JSON Graph Entry Format (GEF)

How to interpret various JSON constructs as a graph, mapped to {cj}.

Date

2025-07-14

Editor

Dr. Max Völkel

Status

Working Draft

Git

https://github.com/Calpano/connected-json.git

1. Introduction

1.1. Goals and Motivation

Real-world JSON comes in many dialects and variants. This document defines how to interpret various JSON structures unambiguously as a graph of nodes and edges. For clarity, the interpretation as {cj} is given. Many formats in the wild are already quite close to {cj} anyway. Graph Entry Format (GEF) is a superset of JSON Graph Format.

Different from GraphML and {cj}, this format allows flexible data attachment directly onto elements alongside the core graph structure: Any element can carry arbitrary additional properties. No intermediate data required.

As this format is meant for relaxed parsing of various CJ-like JSON dialects, it does not define rules for stream processing. See Notes on Streaming JSON and especially Streaming in CJ for details.

1.2. Example

First of all, all {cj} files are valid Graph Entry Format (GEF).

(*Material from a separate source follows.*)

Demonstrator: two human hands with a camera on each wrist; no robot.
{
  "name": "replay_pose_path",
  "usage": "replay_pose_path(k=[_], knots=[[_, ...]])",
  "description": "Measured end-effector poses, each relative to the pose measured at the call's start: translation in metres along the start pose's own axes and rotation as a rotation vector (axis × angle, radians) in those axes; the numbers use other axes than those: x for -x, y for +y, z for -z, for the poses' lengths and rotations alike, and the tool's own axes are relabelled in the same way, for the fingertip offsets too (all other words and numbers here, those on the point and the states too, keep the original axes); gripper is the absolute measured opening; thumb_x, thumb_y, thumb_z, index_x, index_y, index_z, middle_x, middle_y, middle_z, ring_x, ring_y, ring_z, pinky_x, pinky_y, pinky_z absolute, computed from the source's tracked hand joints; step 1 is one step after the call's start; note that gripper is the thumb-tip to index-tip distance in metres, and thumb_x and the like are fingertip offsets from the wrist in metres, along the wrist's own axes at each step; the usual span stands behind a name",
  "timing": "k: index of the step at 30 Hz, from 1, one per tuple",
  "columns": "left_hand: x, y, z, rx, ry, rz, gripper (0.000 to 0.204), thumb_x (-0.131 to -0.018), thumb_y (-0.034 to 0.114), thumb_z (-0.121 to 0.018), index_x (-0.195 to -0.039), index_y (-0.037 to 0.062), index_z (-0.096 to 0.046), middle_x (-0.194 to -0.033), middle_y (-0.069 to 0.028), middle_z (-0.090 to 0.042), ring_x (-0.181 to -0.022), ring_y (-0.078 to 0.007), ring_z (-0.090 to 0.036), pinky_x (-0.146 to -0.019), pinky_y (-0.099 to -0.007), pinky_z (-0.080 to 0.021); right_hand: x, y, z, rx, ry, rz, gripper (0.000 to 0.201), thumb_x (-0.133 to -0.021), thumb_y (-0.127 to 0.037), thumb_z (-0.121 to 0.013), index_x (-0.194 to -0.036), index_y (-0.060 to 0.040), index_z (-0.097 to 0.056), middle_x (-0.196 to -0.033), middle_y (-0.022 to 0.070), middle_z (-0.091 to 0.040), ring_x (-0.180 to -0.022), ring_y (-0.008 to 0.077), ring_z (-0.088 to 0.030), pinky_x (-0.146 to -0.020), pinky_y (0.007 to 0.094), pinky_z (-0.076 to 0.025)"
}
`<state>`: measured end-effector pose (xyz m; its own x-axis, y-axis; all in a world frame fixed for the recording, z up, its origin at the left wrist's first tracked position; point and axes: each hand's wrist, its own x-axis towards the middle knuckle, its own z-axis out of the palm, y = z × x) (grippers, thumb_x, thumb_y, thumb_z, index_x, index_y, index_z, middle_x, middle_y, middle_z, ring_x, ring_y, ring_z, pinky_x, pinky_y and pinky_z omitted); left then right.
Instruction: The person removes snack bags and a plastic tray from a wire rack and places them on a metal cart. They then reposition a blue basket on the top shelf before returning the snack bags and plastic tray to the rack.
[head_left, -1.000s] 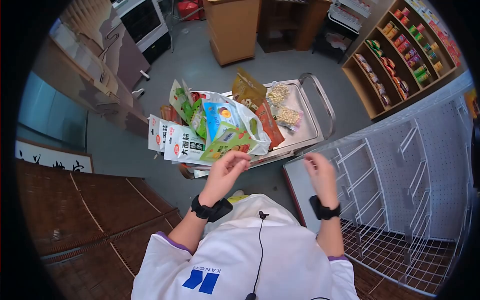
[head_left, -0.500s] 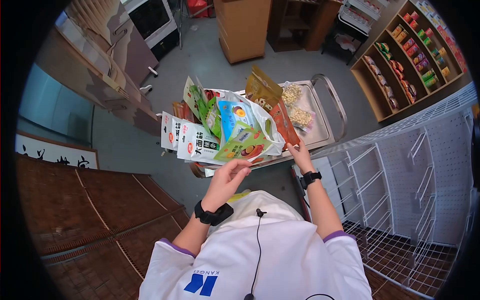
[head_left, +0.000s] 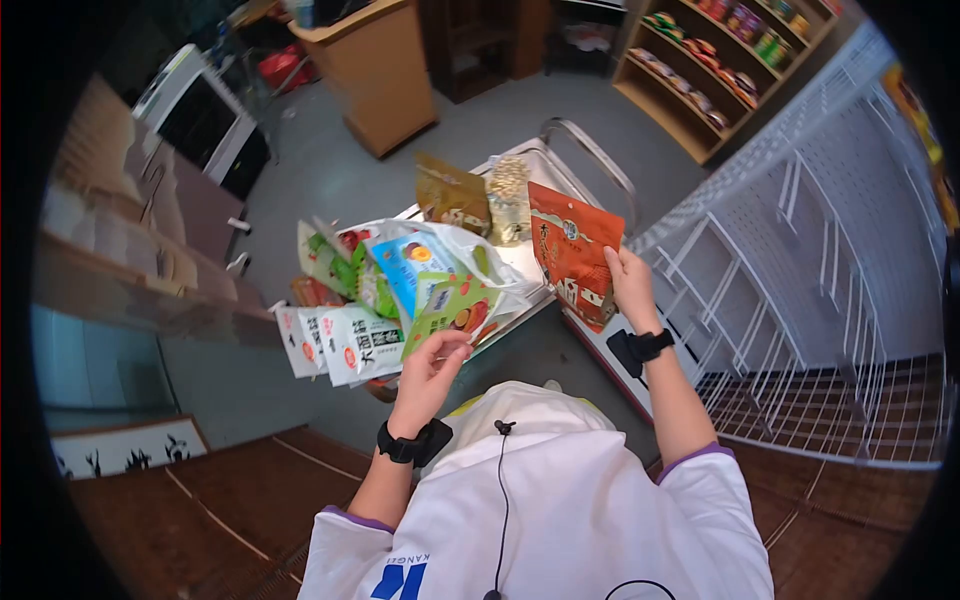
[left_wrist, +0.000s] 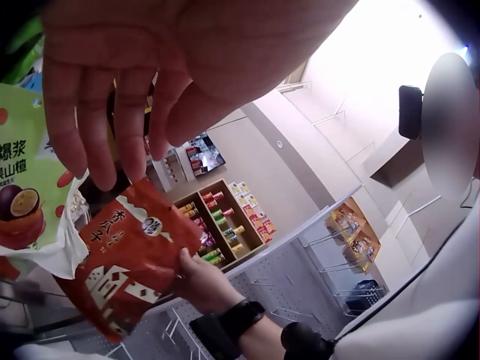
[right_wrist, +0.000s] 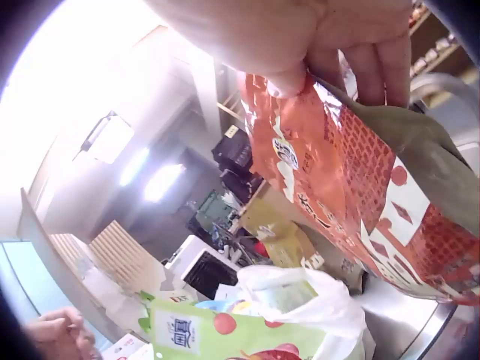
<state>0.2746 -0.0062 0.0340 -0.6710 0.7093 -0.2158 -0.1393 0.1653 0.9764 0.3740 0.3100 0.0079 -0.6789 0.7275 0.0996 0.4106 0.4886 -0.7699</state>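
Note:
My right hand [head_left: 632,285] pinches a red bag of sunflower seeds [head_left: 570,240] by its side edge, thumb on the printed front. The bag hangs raised over the cart's near right side. In the right wrist view the thumb presses the red bag [right_wrist: 330,165] near its top. My left hand [head_left: 428,378] holds nothing; its fingers hang loosely by a green fruit snack packet [head_left: 445,308]. That packet leans in a white plastic bag [head_left: 490,255] with a blue packet [head_left: 412,262]. White snack packets [head_left: 362,342] lie to the left.
A metal cart [head_left: 590,185] carries the packets, a golden-brown bag [head_left: 450,195] and clear bags of nuts [head_left: 510,190]. White wire racks [head_left: 780,270] stand close on the right. Woven brown panels [head_left: 210,500] lie at the left. A stocked wooden shelf [head_left: 690,70] is at the back right.
My right hand reached to the red bag, took hold of it and lifted it up and to the right from beside the white plastic bag. The left hand stayed near the green packet.

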Motion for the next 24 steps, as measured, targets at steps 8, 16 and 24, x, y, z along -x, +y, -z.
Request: replay_pose_path(k=[8,16,24], knots=[[-0.067,-0.001,-0.054,0.097,-0.437,-0.055,0.097,-0.073,0.011,-0.076,-0.146,0.0189,-0.012,-0.142,-0.0105,-0.026,-0.131,-0.0268,-0.032,-0.102,-0.0416,-0.035,0.062,-0.072,0.138,-0.414,0.106,-0.005,0.035,-0.098,-0.028,-0.046,-0.109,0.0028,-0.059,-0.097,0.0099,-0.067,-0.09,0.0129,-0.061,-0.079,0.0283,-0.046],[-0.092,0.019,-0.119,0.619,-0.807,0.061,0.084,-0.073,0.008,-0.07,-0.142,0.0048,-0.022,-0.139,-0.0077,-0.038,-0.129,-0.0215,-0.036,-0.107,-0.0373,-0.03,0.114,-0.089,0.174,-0.821,0.227,-0.096,0.034,-0.097,-0.026,-0.048,-0.117,0.0009,-0.057,-0.113,0.0036,-0.061,-0.102,0.0085,-0.055,-0.091,0.0265,-0.042],[-0.061,0.033,-0.118,0.681,-0.708,0.146,0.075,-0.073,-0.002,-0.066,-0.137,0.0074,-0.029,-0.13,-0.008,-0.046,-0.116,-0.023,-0.049,-0.097,-0.039,-0.042,0.14,-0.113,0.189,-0.496,0.132,0.057,0.05,-0.092,-0.029,-0.058,-0.129,0.001,-0.043,-0.12,0.0082,-0.056,-0.109,0.013,-0.052,-0.092,0.0295,-0.042]])
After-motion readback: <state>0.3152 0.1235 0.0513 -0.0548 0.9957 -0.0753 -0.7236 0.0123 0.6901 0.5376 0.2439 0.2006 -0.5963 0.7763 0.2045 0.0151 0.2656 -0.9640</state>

So look at the example in the CJ specification.

Here is a simple example showcasing some additional features:

Graph Entry Format (GEF) Example File
{
  "nodes": [
    // can use a number for an ID
    { "id":  12 },
    { "id":  "a",
      "ports": [ "a1",
                 { "id": "a2",
                   "ports": [ "a2-1", "a2-2" ]
    }]},
    { "id":  "b", "foo": "bar" },
    { "id":  "c" },
    { "id":  "d" },
    { "id":  "e" },
    { "id":  "f" }
  ],
  // Have any JSON just here, not `data` wrapping
  "hello": ["My data","can be","here"],
  "edges": [
    // source & target shortcuts
    { "source": 12, "target": "a"},
    // normal CJ endpoints
    { "endpoints":  [
      { "direction": "in", "node": 12, "port":  "a2-1"},
      { "direction": "out", "node": "a"}
    ]},

    // ports only available in endpoints syntax
    { "endpoints":  [
      { "direction": "in", "node": 12},
      { "direction": "in", "node": "a", "port": "a2-1" },
      { "direction": "out", "node": "d"},
      { "direction": "out", "node": "e"}
    ]},

    // mixed edges only available in endpoints syntax
    { "endpoints":  [
      { "direction": "in", "node": 12},
      { "direction": "in", "node": "a"},
      { "direction": "out", "node": "d"},
      { "direction": "out", "node": "e"},
      { "direction": "undir", "node": "f"}
    ]}
  ]
}

1.3. Change Log

2025-07-14: Version 5.0.0
  • Split spec into two parts: {cj} for writing strict files, where there is always only one option to encode a structure and Graph Entry Format (GEF) which is much more liberal and flexible in parsing.

  • Moved edgeDefault to Graph Entry Format (GEF).

2. Overview

Graph Entry Format (GEF) uses the same conceptual model as {cj}, but it maps a broader range of JSON structures to the graph model. It is a superset of {cj}.

2.1. Conventions

Where a property is just copied over from the {cj} specification with the exact same semantics, we use the symbolic to indicate this, followed by a link to the documentation in the Cj spec, prefixed with CJ:.

2.2. Polymorphism

Graph Entry Format (GEF) uses a kind of 'JSON polymorphism': A property allows multiple JSON types to be used. Interpretation of that JSON value depends on the used type.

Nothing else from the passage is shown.